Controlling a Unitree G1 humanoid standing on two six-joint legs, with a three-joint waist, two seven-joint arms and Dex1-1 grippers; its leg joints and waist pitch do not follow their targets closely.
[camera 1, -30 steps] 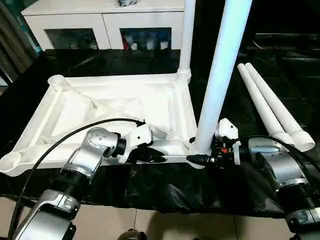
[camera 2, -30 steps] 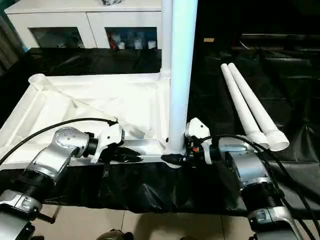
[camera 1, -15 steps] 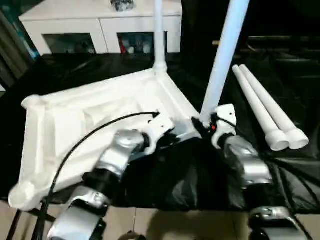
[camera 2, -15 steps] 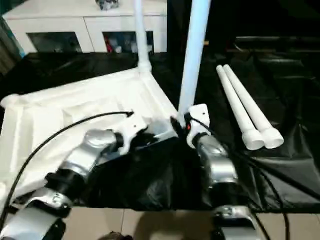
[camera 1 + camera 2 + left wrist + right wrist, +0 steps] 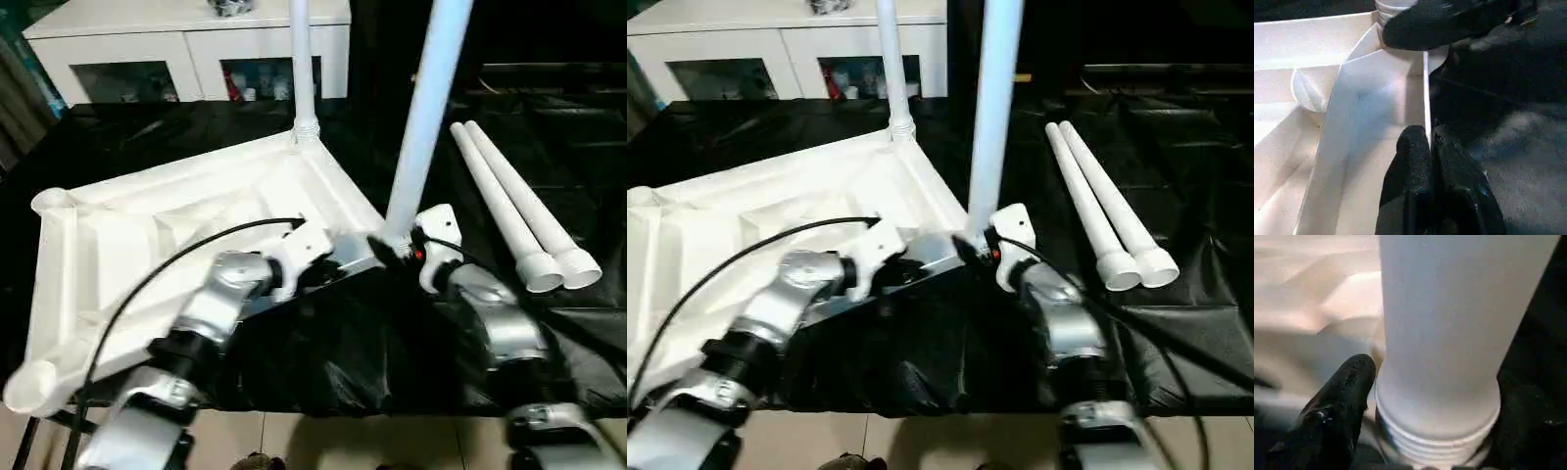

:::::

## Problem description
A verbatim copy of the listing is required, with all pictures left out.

## Problem solution
Controlling a Unitree G1 humanoid standing on two six-joint legs, with a three-joint waist, two seven-joint arms and Dex1-1 grippers; its leg joints and waist pitch do not follow their targets closely.
[camera 1, -30 steps] 
[camera 2, -30 steps] 
[camera 1, -15 steps] 
[camera 2, -15 steps] 
[camera 1 + camera 2 + left wrist + right wrist, +0 steps] 

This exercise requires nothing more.